First publications of electronic medicines information (ePI)
The Heads of Medicines Agencies (HMAs), the European Commission (EC) and the European Medicines Agency (EMA) have published for the first time electronic medicines information (ePI) for selected harmonized medicinal products for human use across the European Union (EU).
The information on the medicinal product includes :
- Fact sheet
- Package leaflet
All these documents are available, in PDF format, on the websites of the EU regulatory authorities. The package leaflet can also be consulted physically, inside the carton, together with each medicine.
Digital platforms open up new possibilities to share this information electronically, keep it constantly updated and make it more accessible to end-users, such as healthcare professionals and patients.

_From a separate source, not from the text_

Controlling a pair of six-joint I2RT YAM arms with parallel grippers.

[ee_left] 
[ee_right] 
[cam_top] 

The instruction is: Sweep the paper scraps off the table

The creation and testing of ePI in real regulatory procedures is being explored through a year-long pilot initiative by the HMA, EMA and EC to enable the transition to the electronic system for assessed medicines at both national and European level. This initiative is an action under the Pharmaceutical Strategy for Europe supported by the EU funding program EU4Health.
The ePIs can be found on the product lifecycle management portal at the following link, https://plm-portal.ema.europa.eu/ePIAll/. These ePIs are in English for centrally approved medicines and in the local language for nationally approved medicines. Tests are underway to allow access to the ePIs in all EU languages.
In addition, ePI data can be accessed through a public application programming interface where developers can explore the potential of this new format within existing digital platforms
These ePIs were created following the common EU ePI standard adopted by the European medicines regulatory network to provide a consistent structure across Member States and ensure that the information works across different eHealth platforms. This should facilitate the use of product information to meet individual needs and access requirements. In the future, functionalities such as automatic notifications of updates, access to supporting video or audio content, and online adverse reaction reporting tools could be included.